Запираю себя внутри, выкидываю ключ и больше не чувствую боли, атрофия покрывает меня войлоком. Клянусь, что никогда больше не полюблю, не прикоснусь ни к кому с набором XY‑хромосом, не проснусь ни с кем в одной постели, уберегу себя от этой боли, больше никогда, никогда, никогда…
* * *
Как точно подмечено в песне «Сектора газа»: «Изначальная точка нашей жизни – это роддом, а конечная точка нашей жизни – это морг». Художественная констатация факта, что без медучреждений не обойтись.
– Отдел организации медицинской помощи, Яна, доброе утро, – я повторяю заученную тысячами повторений фразу. Пришла пора стать интеллектуальным придатком телефона.
– Девушка, здравствуйте. А вы делаете аборты? – женский голос.
– Да, мы делаем медикаментозный и инструментальный аборт. Какой вас интересует?
– А беременность вы ведете?
Мой мозг дает сбой:
– Простите, что именно вас интересует?
– И то и другое, вы же знаете, как это бывает. Мужчина еще не в курсе…
Недели через две они пришли. Она – молода, красива и хитра. Он – старше, богаче и менее счастлив итогом романа.
А через три – она сделала аборт. Опухшая, с красным носом, она сидела на стуле рядом с моим столом и рассматривала пол, а я спокойно рассчитывала сумму возврата.
«Хорошо, что на себя договор оформила», – она впервые за встречу подняла глаза.
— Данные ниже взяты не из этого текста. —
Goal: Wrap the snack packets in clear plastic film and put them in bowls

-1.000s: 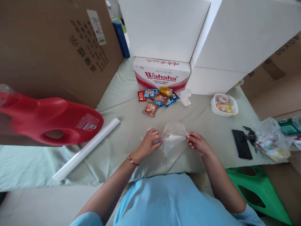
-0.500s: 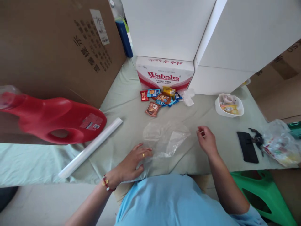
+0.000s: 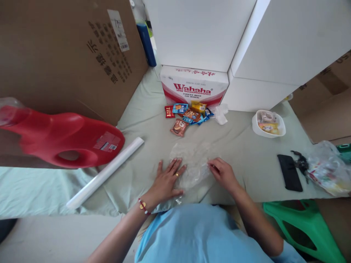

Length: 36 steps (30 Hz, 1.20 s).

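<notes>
A clear plastic bag [image 3: 196,164] lies crumpled and flattened on the green cloth in front of me. My left hand [image 3: 169,179] rests on its left side, palm down with the fingers spread. At the bag's right edge, my right hand [image 3: 222,172] has thumb and fingers pinched together on the thin plastic. Beyond the bag is a pile of small wrapped snacks [image 3: 192,115], in red, blue, yellow and brown packets. One brown packet [image 3: 179,127] lies nearest to the bag.
Behind the snacks stands a Wahaha box [image 3: 194,87]. A red jug [image 3: 71,138] and a white plastic roll [image 3: 105,173] lie on the left. To the right are a white bowl [image 3: 256,128] with packets, a black phone [image 3: 290,172], keys [image 3: 301,162] and a filled bag [image 3: 326,166].
My right hand has moved left from beside the bag and now pinches its edge. My left hand has shifted further onto the bag with fingers spread. The bag looks flatter.
</notes>
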Available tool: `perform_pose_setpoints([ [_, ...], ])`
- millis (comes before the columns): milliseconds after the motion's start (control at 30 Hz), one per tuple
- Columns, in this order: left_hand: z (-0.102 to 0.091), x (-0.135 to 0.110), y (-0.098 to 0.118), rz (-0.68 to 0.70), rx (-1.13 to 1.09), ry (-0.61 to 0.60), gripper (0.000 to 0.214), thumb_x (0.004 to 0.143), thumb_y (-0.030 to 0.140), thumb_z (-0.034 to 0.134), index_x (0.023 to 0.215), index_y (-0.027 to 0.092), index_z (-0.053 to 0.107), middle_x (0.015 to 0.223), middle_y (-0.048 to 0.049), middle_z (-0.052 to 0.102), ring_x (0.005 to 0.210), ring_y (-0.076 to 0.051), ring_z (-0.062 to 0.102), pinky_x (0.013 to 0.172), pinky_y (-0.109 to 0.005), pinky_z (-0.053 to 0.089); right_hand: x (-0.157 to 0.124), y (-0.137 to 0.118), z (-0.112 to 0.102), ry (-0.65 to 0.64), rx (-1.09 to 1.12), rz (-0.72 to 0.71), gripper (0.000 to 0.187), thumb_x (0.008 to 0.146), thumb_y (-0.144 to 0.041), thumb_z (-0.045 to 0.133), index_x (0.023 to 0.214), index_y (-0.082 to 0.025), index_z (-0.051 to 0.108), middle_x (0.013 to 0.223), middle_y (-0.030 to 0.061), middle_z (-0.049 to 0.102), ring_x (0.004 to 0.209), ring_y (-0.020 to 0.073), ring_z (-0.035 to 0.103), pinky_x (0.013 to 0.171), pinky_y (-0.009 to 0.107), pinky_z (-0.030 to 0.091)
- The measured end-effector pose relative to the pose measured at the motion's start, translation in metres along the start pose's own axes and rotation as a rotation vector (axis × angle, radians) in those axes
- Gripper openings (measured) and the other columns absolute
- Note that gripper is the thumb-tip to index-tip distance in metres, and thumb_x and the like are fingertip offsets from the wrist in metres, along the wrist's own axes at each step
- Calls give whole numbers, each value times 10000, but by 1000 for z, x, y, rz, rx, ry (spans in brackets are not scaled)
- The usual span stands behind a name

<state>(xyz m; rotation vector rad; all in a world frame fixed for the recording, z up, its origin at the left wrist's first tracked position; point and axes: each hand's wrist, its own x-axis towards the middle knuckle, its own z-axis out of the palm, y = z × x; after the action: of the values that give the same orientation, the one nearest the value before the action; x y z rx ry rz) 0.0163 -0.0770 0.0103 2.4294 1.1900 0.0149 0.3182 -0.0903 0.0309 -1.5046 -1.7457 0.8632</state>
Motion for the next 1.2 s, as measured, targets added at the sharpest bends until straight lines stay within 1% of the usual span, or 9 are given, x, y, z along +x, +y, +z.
perform_pose_setpoints([
  [133, -1, -4, -3, -19, 16, -111, 1124, 763, 671, 801, 1681, 287, 279, 1768, -207, 156, 1623, -448, 192, 1202, -811, -55, -46, -10, -34, -10, -21, -46, 165, 1009, -301, 611, 1043, -296, 772, 939, 69, 727, 842, 225, 691, 745, 340, 535],
  [300, -11, -3, -6, -15, 19, -209, 1158, 756, 644, 823, 1691, 305, 231, 1778, -187, 70, 1642, -441, 124, 1205, -804, -72, -100, 14, -76, -293, -236, 78, 253, 1033, -284, 529, 1003, -256, 779, 916, 62, 754, 804, 211, 719, 713, 322, 557],
  [400, -17, -1, -5, -21, 31, -256, 1166, 761, 645, 824, 1694, 312, 210, 1779, -172, 25, 1652, -418, 92, 1223, -784, -58, -106, 16, -91, -73, -305, 126, 241, 1035, -309, 535, 1034, -221, 759, 929, 69, 765, 826, 213, 737, 753, 327, 585],
  [533, -21, 10, 4, -51, 59, -269, 1177, 749, 610, 850, 1694, 320, 211, 1775, -182, -4, 1654, -420, 68, 1226, -791, -11, -77, -18, -65, 187, -274, -3, 221, 1056, -282, 534, 1159, -211, 717, 1073, 91, 758, 973, 208, 728, 868, 330, 601],
  [700, -19, 11, 7, -30, 52, -234, 1173, 741, 558, 877, 1690, 325, 228, 1779, -193, 35, 1646, -449, 79, 1215, -815, 48, -48, -24, -5, -251, -433, -243, 393, 973, -132, 603, 1344, -221, 697, 1538, 133, 583, 1444, 310, 511, 1169, 532, 481],
  [867, -26, -17, -13, 17, -75, 51, 893, 861, 461, 790, 1641, 327, 375, 1773, -160, 198, 1645, -436, 112, 1241, -777, 149, -61, 10, -19, -210, -546, -135, 333, 946, -115, 622, 1257, -132, 742, 1515, 222, 572, 1451, 372, 489, 1142, 598, 498],
  [967, -46, -22, -9, -15, -210, 438, 434, 972, 354, 651, 1401, 284, 642, 1607, -138, 521, 1581, -370, 347, 1233, -680, 326, -60, -7, -38, -73, -451, -164, 296, 1025, -188, 554, 1263, -156, 727, 1408, 187, 651, 1375, 314, 550, 1124, 547, 529],
  [1067, -69, -6, 20, -97, -372, 785, 166, 1012, 222, 568, 1076, 248, 719, 1199, -69, 751, 1277, -230, 656, 1133, -467, 509, -43, -34, -26, -89, -377, -189, 331, 1042, -175, 522, 1321, -176, 699, 1337, 149, 700, 1320, 271, 590, 1123, 496, 538],
  [1200, -68, 34, 66, 126, -458, 702, 242, 1039, 188, 504, 1149, 240, 713, 1192, -59, 770, 1175, -164, 706, 1064, -349, 556, -22, -41, 33, -318, -414, -260, 337, 968, -113, 593, 1275, -127, 731, 1397, 166, 689, 1362, 310, 590, 1149, 480, 515],
])
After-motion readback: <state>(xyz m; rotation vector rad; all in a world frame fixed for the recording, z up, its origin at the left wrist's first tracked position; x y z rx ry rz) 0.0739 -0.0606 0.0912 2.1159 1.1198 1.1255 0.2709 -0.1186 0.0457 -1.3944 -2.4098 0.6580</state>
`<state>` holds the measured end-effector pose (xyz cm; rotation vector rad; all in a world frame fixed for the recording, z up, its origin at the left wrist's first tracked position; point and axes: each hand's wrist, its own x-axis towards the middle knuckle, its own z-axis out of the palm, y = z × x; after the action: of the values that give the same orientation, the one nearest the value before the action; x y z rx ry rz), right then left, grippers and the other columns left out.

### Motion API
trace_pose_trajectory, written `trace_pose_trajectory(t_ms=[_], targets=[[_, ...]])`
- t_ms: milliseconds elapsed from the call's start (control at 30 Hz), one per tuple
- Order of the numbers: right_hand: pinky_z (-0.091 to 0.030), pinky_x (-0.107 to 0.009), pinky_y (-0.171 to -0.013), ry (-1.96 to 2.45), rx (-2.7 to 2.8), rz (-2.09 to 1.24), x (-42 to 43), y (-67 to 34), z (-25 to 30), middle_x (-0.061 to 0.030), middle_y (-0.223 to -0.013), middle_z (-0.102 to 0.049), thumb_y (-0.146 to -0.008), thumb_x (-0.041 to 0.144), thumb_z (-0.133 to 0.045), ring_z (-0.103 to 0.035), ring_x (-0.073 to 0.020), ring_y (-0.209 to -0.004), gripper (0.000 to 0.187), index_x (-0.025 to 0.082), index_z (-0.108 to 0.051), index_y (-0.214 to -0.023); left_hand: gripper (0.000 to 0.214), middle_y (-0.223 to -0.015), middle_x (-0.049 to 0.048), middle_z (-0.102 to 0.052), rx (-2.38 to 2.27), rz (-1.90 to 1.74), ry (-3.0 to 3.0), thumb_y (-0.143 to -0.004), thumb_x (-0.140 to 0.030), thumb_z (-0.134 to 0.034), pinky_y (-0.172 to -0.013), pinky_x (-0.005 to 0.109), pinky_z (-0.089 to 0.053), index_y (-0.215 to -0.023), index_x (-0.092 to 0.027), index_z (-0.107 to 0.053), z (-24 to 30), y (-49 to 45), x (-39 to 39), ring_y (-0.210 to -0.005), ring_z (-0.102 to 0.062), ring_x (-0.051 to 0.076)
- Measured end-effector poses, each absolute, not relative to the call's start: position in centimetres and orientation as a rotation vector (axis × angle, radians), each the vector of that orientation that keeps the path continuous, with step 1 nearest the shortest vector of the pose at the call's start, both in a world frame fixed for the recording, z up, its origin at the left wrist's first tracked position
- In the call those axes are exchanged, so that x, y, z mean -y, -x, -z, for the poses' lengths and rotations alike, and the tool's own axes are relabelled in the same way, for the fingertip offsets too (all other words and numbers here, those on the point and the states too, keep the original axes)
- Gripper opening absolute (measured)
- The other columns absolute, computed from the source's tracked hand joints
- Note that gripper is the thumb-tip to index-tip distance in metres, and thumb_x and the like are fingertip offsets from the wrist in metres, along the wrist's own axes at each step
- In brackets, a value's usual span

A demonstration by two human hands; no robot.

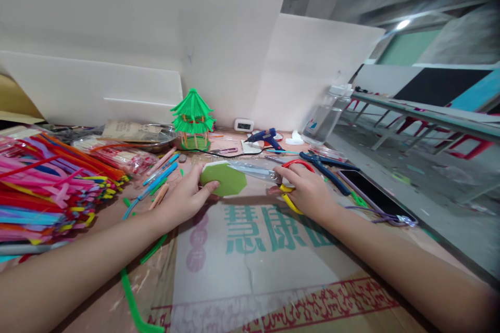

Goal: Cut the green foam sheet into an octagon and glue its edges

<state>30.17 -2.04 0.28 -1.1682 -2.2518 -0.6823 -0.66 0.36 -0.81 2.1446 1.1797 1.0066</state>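
My left hand point(194, 187) pinches the left edge of a flat olive-green piece point(224, 179) with straight-cut sides, thumb on its face. A white layer shows along its upper edge. Scissors point(260, 170) with red and yellow handles are gripped in my right hand point(307, 187). Their blades point left and reach the upper right edge of the green piece; whether they bite into it I cannot tell. Behind stands a small pavilion model point(193, 119) with a two-tiered green roof on thin posts. A printed cardboard sheet point(250, 276) lies beneath my hands.
Bundles of colourful pipe cleaners point(50, 182) fill the left side. At the back are a blue glue gun point(265, 138), a small digital clock point(244, 125) and a water bottle point(326, 117). Dark blue pliers point(328, 169) and a phone point(375, 195) lie on the right.
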Motion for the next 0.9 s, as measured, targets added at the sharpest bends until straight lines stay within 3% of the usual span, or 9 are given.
trace_pose_trajectory(t_ms=[333, 567, 700, 900], targets=[[-0.043, -0.031, -0.066, 1.208, 2.225, 0.418, 2.05, -29.54, -0.23, -0.0065, -0.086, -0.065, -0.089, 0.037, -0.064, -0.059, -0.0211, -0.076, 0.023, 0.019, -0.059, -0.102, 0.022, -0.103, 0.0068, -0.066, -1.147, -1.086, -2.145, -0.092, -0.034, -0.054, -0.084, 0.038, -0.053, -0.109, -0.019, -0.054, 0.15, 0.21, -0.37, -0.099, -0.062, 0.024], [-0.045, -0.033, -0.069, 1.155, 2.185, 0.409, 1.50, -30.17, -0.04, -0.0069, -0.085, -0.061, -0.089, 0.049, -0.062, -0.057, -0.0221, -0.077, 0.033, 0.018, -0.059, -0.101, 0.029, -0.108, 0.0086, -0.065, -1.130, -1.063, -2.084, -0.095, -0.040, -0.048, -0.092, 0.040, -0.050, -0.113, -0.018, -0.054, 0.12, 0.29, -0.44, -0.105, -0.060, 0.024], [-0.048, -0.038, -0.076, 1.189, 2.165, 0.416, 1.43, -30.25, -0.05, -0.0105, -0.097, -0.060, -0.087, 0.054, -0.062, -0.058, -0.0254, -0.087, 0.044, 0.018, -0.058, -0.111, 0.038, -0.111, 0.0094, -0.063, -1.120, -1.024, -1.964, -0.095, -0.047, -0.046, -0.081, 0.036, -0.054, -0.119, -0.017, -0.052, 0.42, 0.42, -0.52, -0.099, -0.062, 0.024], [-0.048, -0.035, -0.069, 1.226, 2.218, 0.328, 1.91, -29.85, -0.28, -0.0091, -0.093, -0.061, -0.088, 0.052, -0.062, -0.058, -0.0226, -0.079, 0.039, 0.019, -0.058, -0.107, 0.038, -0.114, 0.0083, -0.062, -1.104, -1.047, -1.969, -0.093, -0.045, -0.051, -0.086, 0.038, -0.054, -0.121, -0.019, -0.049, 0.75, 0.53, -0.79, -0.103, -0.062, 0.024]])
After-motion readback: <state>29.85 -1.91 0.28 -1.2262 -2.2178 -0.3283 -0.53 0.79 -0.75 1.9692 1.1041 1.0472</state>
Телефон снова звонит. И почему call‑центр знает только мой внутренний номер? Надо позвонить поругаться.
– Отдел организации медицинской помощи, Яна, добрый день…
– Здрасьте, скажите, а вы делаете мазки на инфекции под обезболиванием? – интересуется мужской голос.
– На какие инфекции?
– Ну на эти, как их, половые.
– Сами анализы – да, но под анестезией – не думаю. А зачем?..
* * *
Впервые за год мы с Ленкой выползли в аллейку. Подруга открывает бутылку «Шейка», я – банку «Старопрамена»… Теплый июньский вечер. Мы сидим на скамейке на детской площадке и смотрим на заработавшихся людей, которые текут тонкой струйкой по дорожкам. Шуршащие очертания в вечерней дымке.
– Прикинь, этот придурок натрахался, а потом ему проверяться больно.
– Ну и мужики пошли, – подхватывает Ленка. – За удовольствие надо платить. Кстати о придурках – Саша не звонил?
Трудоголики уступили место собачникам.
Город готовится ко сну. Начинают атаковать комары.
– Сволочь, – бью по голени. – Нет. И не надо.
– А как же «мы останемся друзьями, я буду тебе каждую неделю звонить»?
– Я тебя умоляю… О, – поднимаю указательный палец. – Держи! – я достаю связку ключей с брелоком‑мишкой Me to you. – Теперь ты мой мужчина, отныне и на веки веков.
Ленка любуется игрушкой и убирает ключи в сумку:
– А ты помнишь…
Вон на той лавочке, которая скрыта в кустах, я пыталась объяснить подруге, какой валентности должна быть сера, чтобы образовалась молекула серной кислоты. Орала: «Да как ты в училище химию сдала?» – и расписывалась в педагогическом бессилии. На скамейке слева мы учили латынь, словно вызывали дьявола: esse – sum‑es‑est; sumus‑estis‑sunt[1]; cancer, mixture, extractum, musculus, fractura, costa[2]…
А на этой, где сидим сейчас, года четыре назад Ленка заявила: «Однажды, когда мы будем старыми, лет по шестьдесят, я приду к тебе в гости. Мы сядем в большой гостиной, а на стенах будут висеть портреты твоих бывших мужей». – «Нет, – отвечала я ей. – У меня будет только один муж, с которым я умру в один день». – «Вот посмотрим».
– А ведь накаркала!
– У тебя просто не может быть одного мужа! Вчера мне звонила твоя мама. Спрашивала, сильно ли ты переживаешь.
– Мне она тоже звонила. Только пела другое: «Я говорила, надо сразу жениться, а вы все тянули. Теперь будешь бобылем до конца дней сидеть. Кто тебя возьмет с твоим характером», – передразниваю мамины интонации. – А потом еще и порывалась переехать ко мне. Еле отбилась. Сказала, что хочу побыть одна, что у меня есть ты. А если станет слишком тоскливо, то начну выть.
Ленка уставилась на небо в поисках луны и затянула: «У‑у‑у‑у‑у‑у…»
– Тихо, – я ударила ее по плечу. – Люди спят, собаки сейчас подхватят. Самое ужасное не расставание, самое ужасное, что я ошиблась…
[1] Лат. склонение глагола «быть» в настоящем времени.
[2] Лат.: рак, микстура, экстракт, мышца, перелом, ребро.